Parsons v. UNIROYAL-GOODRICH TIRE CORPORATION

438 S.E.2d 238 (1993)

John PARSONS, Individually and as Personal Representative of the Estate of Becky Jo Parsons, Respondent,
v.
UNIROYAL-GOODRICH TIRE CORPORATION and Michelin Tire Corporation, Appellants.

No. 23953.

Supreme Court of South Carolina.

Submitted September 22, 1993. Decided November 8, 1993.

Robert O. King and Kristofer K. Strasser, of Ogletree Deakins, Nash, Smoak and Stewart, Greenville, for appellant Michelin Tire Corp.

George K. Lyall and Harold W. Gowdy, III, of Nelson, Mullins, Riley & Scarborough, Greenville, for appellant Uniroyal-Goodrich Tire Corp.

Douglas F. Patrick and Stephen R. H. Lewis, of Covington and Patrick, Greenville, for respondent.

HARWELL, Chief Justice:

Uniroyal-Goodrich Tire Corporation (Uniroyal) and Michelin Tire Corporation (Michelin) contend that the trial judge erred in refusing to dismiss this action for lack of subject matter jurisdiction. We agree and reverse.

I. Facts

John Parsons' (Parsons) wife was killed in an automobile accident in Atlanta, Georgia on August 25, 1989. At the time of the accident, both Parsons and his wife were Georgia residents. On August 25, 1992, Parsons, then a resident of Ohio, filed this action against Uniroyal, a Delaware corporation with its principal place of business in Ohio, and Michelin, a New York corporation with its principal place of business in South Carolina, claiming that a defective tire manufactured by Uniroyal[1] was the proximate cause of his wife's death.

*239 Uniroyal and Michelin filed motions to dismiss for lack of subject matter jurisdiction pursuant to S.C.Code Ann. § 15-5-150 (1976). The trial court denied the motions on the ground that section 15-5-150 does not apply to a foreign corporation whose principal place of business is in South Carolina. Uniroyal and Michelin appealed.

II. DISCUSSION

Uniroyal and Michelin argue that the trial judge erred in holding that section 15-5-150 does not apply to a foreign corporation that has its principal place of business in South Carolina. We agree.

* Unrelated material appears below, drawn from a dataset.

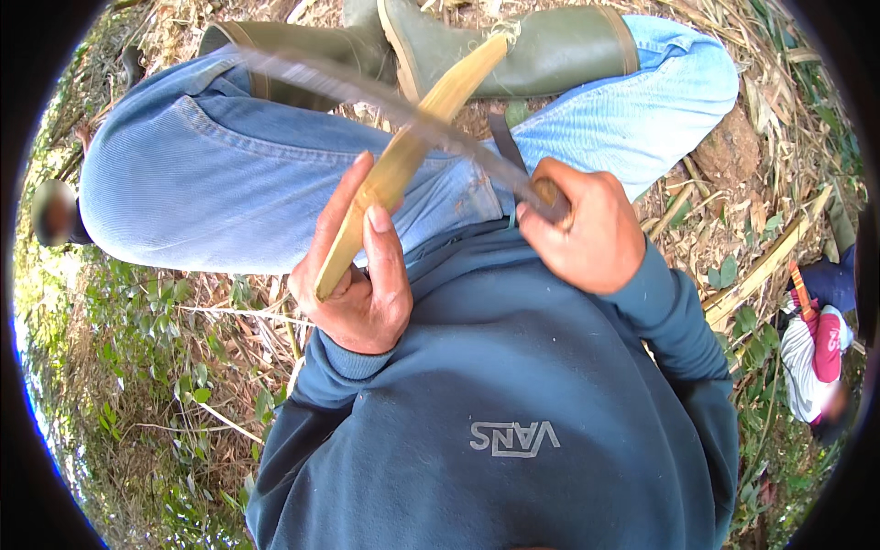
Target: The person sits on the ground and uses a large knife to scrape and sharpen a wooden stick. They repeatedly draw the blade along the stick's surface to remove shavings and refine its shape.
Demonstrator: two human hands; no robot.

Section 15-5-150 provides:

An action against a corporation created by or under the laws of any other state, government or country may be brought in the circuit court: (1) By any resident of this State for any cause of action; or (2) By a plaintiff not a resident of this State when the cause of action shall have arisen or the subject of the action shall be situated within the State. (Emphasis added).

In construing a statute, its words must be given their plain and ordinary meaning without resorting to subtle or forced construction to limit or expand the statute's operation. First Baptist Church v. City of Mauldin, ___ S.C. ___, 417 S.E.2d 592 (1992). The plain language of section 15-5-150 makes no reference to whether a foreign corporation's principal place of business is in South Carolina. Therefore, we hold that section 15-5-150 applies to any corporation created by or under the laws of any other state, government, or country regardless of where its principal place of business is located.[2]Accord Hodges v. Lake Summit Co., 155 S.C. 436, 152 S.E. 658 (1930) (section 15-5-150 limits the availability of South Carolina courts in actions against a foreign corporation by a nonresident to when the cause of action has arisen in South Carolina or the subject of the action is situated in South Carolina). Here, Michelin and Uniroyal were created by the laws of another state, Parsons is a resident of Ohio, and the cause of action arose in Georgia. We need go no further than the plain language of section 15-5-150 to see that the circuit court clearly lacks subject matter jurisdiction over the action. Nix v. Mercury Motor Express, Inc., 270 S.C. 477, 242 S.E.2d 683 (1978). The order of the trial judge is

REVERSED.

CHANDLER, FINNEY, TOAL and MOORE, JJ., concur.

NOTES

[1] Parsons' action against Michelin is based on a claim that Michelin is the parent corporation of Uniroyal.

[2] We overrule Olson v. Lockwood Greene Engineers, Inc., 278 S.C. 67, 292 S.E.2d 186 (1982), to the extent that it is inconsistent with this holding.